= Emmanuel Pratt =

American Urban Designer (born 1995)

Emmanuel Pratt is an American Urban Designer. In 2009 he co-founded the Sweet Water Foundation, which practices "Regenerative Neighborhood Development" on the South Side of Chicago. The foundation is centered around bringing inter-generational members of the community together for education and to work on urban agriculture and reclaiming abandoned properties and transforming them into productive landscapes.

== Biography ==
Pratt was born in Virginia and graduated in 1995 from Maggie L. Walker Governor's School in Richmond, Virginia. In 1999, he graduated with a Bachelors of Architecture from Cornell University, and he received a Masters of Science in architecture and urban design from Columbia University in 2003. From 2016 to 2017, Pratt was a Loeb Fellow at Harvard University Graduate School of Design.

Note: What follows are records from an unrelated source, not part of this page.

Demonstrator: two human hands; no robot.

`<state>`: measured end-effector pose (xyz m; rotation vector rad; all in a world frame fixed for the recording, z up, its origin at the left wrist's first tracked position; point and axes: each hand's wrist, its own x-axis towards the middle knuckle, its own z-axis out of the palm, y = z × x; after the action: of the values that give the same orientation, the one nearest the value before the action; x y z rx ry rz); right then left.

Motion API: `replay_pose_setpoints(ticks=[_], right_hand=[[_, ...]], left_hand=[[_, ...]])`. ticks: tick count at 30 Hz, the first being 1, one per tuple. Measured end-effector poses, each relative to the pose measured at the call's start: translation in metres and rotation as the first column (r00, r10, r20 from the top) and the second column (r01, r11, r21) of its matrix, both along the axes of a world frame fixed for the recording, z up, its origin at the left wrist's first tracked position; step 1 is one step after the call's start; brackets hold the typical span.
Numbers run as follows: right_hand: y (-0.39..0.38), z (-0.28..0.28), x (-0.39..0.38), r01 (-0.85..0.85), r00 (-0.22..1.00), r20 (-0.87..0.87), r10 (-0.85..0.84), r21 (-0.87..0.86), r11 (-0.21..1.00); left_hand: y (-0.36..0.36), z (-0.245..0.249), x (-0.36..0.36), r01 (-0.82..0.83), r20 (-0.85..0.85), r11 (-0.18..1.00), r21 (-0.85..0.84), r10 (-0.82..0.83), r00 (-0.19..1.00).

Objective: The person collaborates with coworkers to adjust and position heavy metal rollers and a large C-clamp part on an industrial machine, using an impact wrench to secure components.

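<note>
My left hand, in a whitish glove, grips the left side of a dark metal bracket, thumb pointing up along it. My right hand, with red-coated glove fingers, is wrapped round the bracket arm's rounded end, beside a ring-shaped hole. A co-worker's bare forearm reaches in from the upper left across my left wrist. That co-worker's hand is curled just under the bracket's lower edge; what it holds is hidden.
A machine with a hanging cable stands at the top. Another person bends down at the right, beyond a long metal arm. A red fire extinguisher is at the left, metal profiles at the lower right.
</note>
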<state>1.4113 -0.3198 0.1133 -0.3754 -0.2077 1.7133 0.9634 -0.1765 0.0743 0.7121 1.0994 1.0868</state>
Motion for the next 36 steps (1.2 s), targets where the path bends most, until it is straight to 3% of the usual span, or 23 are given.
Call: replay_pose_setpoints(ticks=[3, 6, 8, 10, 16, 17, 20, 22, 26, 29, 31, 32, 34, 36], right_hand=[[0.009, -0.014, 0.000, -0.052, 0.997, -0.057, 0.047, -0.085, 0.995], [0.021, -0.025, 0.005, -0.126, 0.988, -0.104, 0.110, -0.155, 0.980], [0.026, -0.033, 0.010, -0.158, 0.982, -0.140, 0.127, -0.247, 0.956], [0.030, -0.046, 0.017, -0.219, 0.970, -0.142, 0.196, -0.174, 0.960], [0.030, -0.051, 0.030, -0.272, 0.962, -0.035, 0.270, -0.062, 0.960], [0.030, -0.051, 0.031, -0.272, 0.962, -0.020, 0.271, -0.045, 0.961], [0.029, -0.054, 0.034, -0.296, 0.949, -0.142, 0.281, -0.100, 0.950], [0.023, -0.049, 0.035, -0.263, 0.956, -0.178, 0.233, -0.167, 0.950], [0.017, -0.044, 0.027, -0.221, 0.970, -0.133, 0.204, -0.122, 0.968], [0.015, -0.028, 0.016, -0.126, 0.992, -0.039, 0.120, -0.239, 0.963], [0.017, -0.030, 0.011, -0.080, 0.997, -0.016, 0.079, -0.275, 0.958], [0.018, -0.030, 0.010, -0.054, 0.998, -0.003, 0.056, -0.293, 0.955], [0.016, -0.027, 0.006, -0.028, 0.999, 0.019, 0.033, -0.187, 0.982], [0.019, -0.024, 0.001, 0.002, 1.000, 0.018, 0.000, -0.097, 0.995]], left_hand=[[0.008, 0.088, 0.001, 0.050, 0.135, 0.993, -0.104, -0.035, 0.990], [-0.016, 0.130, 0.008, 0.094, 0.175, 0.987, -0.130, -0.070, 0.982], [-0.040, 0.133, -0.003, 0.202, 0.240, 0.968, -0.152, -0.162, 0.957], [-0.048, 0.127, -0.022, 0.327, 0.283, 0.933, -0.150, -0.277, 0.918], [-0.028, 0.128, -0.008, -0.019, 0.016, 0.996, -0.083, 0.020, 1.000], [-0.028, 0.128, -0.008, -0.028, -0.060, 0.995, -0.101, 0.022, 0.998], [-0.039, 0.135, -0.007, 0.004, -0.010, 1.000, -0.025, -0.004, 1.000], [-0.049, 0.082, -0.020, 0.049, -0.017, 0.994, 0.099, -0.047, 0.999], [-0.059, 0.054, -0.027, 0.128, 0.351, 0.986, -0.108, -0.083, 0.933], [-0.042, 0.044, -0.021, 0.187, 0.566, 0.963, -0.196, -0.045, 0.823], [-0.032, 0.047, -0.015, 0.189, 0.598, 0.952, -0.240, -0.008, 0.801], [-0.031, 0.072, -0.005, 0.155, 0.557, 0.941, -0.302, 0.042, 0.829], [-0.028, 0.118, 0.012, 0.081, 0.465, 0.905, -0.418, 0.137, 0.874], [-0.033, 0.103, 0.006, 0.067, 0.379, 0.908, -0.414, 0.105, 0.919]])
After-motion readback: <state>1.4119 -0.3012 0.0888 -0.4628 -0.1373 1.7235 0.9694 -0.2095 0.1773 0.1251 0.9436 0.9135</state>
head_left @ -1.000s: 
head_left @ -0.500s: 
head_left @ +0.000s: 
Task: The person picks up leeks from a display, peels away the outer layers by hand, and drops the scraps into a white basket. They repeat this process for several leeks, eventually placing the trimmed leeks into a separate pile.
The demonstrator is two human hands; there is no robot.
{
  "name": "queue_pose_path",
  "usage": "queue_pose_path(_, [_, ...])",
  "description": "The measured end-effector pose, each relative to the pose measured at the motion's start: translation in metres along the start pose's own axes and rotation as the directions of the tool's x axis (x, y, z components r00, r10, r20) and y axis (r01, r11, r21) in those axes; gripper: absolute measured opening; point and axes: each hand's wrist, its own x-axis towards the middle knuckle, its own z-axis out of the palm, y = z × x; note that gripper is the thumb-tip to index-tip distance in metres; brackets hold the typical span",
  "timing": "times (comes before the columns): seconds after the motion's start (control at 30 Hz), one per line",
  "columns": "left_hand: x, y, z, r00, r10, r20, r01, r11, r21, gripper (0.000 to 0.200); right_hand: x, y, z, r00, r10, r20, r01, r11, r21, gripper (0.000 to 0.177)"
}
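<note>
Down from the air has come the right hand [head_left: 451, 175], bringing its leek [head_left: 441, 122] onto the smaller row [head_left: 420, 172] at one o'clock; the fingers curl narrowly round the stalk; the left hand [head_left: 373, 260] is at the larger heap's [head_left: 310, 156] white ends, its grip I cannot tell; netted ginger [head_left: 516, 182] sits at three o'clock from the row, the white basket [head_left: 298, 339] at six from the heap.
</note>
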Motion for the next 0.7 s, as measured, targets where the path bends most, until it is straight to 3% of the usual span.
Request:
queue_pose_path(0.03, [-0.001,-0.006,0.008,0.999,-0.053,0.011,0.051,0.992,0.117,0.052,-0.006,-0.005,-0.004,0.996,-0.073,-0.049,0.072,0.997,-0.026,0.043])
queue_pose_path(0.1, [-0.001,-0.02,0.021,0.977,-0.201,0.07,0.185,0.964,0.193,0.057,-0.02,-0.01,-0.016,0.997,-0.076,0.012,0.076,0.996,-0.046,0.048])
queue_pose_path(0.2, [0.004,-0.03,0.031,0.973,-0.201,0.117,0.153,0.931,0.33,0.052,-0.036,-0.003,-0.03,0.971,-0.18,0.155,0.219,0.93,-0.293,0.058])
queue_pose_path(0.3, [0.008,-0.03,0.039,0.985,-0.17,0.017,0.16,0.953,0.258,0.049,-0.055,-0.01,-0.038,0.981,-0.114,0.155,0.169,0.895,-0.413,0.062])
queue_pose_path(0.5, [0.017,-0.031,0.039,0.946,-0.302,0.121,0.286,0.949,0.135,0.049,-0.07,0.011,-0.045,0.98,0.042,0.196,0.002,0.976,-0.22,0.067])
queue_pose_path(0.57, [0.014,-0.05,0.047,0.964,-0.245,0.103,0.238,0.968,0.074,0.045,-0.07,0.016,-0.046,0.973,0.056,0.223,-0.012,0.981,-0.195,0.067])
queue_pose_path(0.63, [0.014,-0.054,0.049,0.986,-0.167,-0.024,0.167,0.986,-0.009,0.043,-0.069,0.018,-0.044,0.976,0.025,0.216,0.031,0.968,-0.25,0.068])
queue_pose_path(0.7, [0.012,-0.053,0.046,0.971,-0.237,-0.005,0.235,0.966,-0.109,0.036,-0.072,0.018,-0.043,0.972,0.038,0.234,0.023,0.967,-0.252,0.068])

From 2011 to 2018, Pratt was director of the aquaponics program at Chicago State University. He was the Charles Moore Visiting Professor at the Taubman College of Architecture and Urban Planning at the University of Michigan, and is a visiting lecturer in Environmental and Urban Studies at the University of Chicago.

In 2019, Pratt was invited to participate in the third Chicago Architecture Biennial, where his entry Reroot + Redux explored the connections between architecture and the Great Migration. Pratt was also named a MacArthur Fellow.